Alas, You Will Never Look Like JFK Jr. in Your Chinos

Alas, You Will Never Look Like JFK Jr. in Your Chinos


John F. Kennedy Jr. was not a dishevelled cargo shorts man. Plaid boxers that he Rollerbladed in? Sure. Two-inch inseam observe shorts? Yep.

But fees? Not actually. Yet, in a Uniqlo Instagram publish clearly trying to emulate JFK Jr.’s type, a younger man walks down a metropolis avenue in to-the-knee fees, a polo and a backward hat. The remainder of the slide showwhich Uniqlo captioned “inspired by icons” of the ’90s, was a carousel of generic preppy tropes: Henley shirts, tan Harrington jackets and slim chinos. Without the backward hat and a blond companion, none of it feels tethered to Mr. Kennedy.

Since the discharge of “Love Story,” the FX tv collection about Mr. Kennedy and his doomed marriage to Carolyn Bessette Kennedy, we have seen a number of manufacturers leaping on the viral reputation of the present by mimicking some side of his picture. Most of those makes an attempt are inaccurate; a few of them are downright unhappy.

In a Polo Ralph Lauren Instagram posta younger man in a tan linen go well with and boarding-school suspends walks his bike down a metropolis avenue. Mr. Kennedy was extra of a navy go well with man — however I’ll give them bonus factors as a result of the mannequin does type of seem like Kennedy. At least his incongruously sporty sun shades and reversed ball cap land nearer to what Mr. Kennedy truly wore.

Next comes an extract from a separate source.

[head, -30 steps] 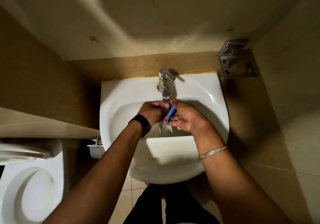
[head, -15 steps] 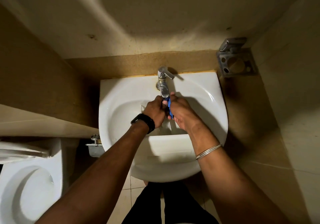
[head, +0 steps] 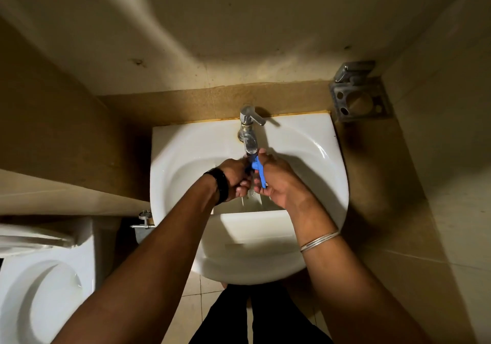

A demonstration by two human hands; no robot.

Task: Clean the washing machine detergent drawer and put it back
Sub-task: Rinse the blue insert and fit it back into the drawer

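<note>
I see a white ceramic washbasin [head: 318, 141], with a chrome metal tap [head: 248, 133] at its back. Under the spout, my left hand [head: 235, 180] and right hand [head: 280, 181] both clutch a small blue plastic drawer piece [head: 259, 169].

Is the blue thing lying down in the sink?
No, both hands, left hand and right hand, hold the blue part under the tap.

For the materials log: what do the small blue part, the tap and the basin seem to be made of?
Blue part: likely matte moulded plastic, uniformly coloured. Tap: metal, chrome-like, with bright reflections. Basin: glazed white ceramic by its glossy highlights.
</note>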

The present, which members of the Kennedy household have spoken out towards, has catapulted Mr. Kennedy into “internet boyfriend“status, nearly 27 years after his death. There have been look-alike contests in New York and Washington. But when an international chain like Starbucks is making an Instagram post of a guy in a suit holding a coffee on a bike (as JFK Jr. was wont to do), we’re dealing with a larger phenomenon.

On TikTok in recent weeks, young guys have been afflicted with the notion that they can ape Mr. Kennedy’s image. Mostly, though, these men just look like they raided a J.Crew in a supermarket sweep. They post themselves wearing ties with rolled-sleeve dress shirts, whatever chinos and backward hats that accentuate their lacrosse-player flow.

Of course, most guys falter when trying to copy a guy who was named People’s “Sexiest Man Alive.” But there was extra to Mr. Kennedy’s thick-haired, granola-breath prep sensibility than individuals appear capable of grasp.

Mr. Kennedy was a to-the-manner-born American aristocrat who dressed as if he never actually thought about his clothes. This is, as ever, the great irony of most packaged fashion trends — you just can’t achieve the promise they’re offering. Original trendsetters often didn’t think much about what they wore. (See: Birkin, Jane.)

At least Mr. Kennedy wasn’t precious with his clothes: He cycled in his designer suits, looping a bike lock around his trousers. He popped his blazers’ collars and wore doofy hats, confident that his good looks could do the work of pulling them off.

I haven’t yet seen a TikToker risk a wool vest over a silky shirt, like the real man did. These videos and bandwagon-jumping brand posts whistle right past the kookier deviations that made Mr. Kennedy’s style interesting.

We tend to do this when we’re looking back at fashionable people or trends: distilling things down to their easiest to copy attributes. A couple years ago, when it became trendy to dress like a “Friends” character, what people really meant was that khakis and big shirts were popular again. When someone says “Seinfeld” is stylish, aren’t they just saying that washed-out jeans are back in vogue?

To that end, the broad, inexact interest in looking like Mr. Kennedy falls in with a recent valorization of the perennially preppy aesthetics of young, largely white people, from Nantucket to Newport. Think of the quarter-zip fad. And what’s Mr. Kennedy if not the idealized associate of a sure West Village Girl? Prep faculty rep ties and oxford shirts have washed onto the Dior runway. Polo, with its cable-knit sweaters and massive logoed rugbys, was one of many best-received presentations of the newest Paris Fashion Week.

In this regard, “Love Story” has served up to brands and influencers another way to post about something that has already been swirling around. The show isn’t sparking a trend; it’s riding one.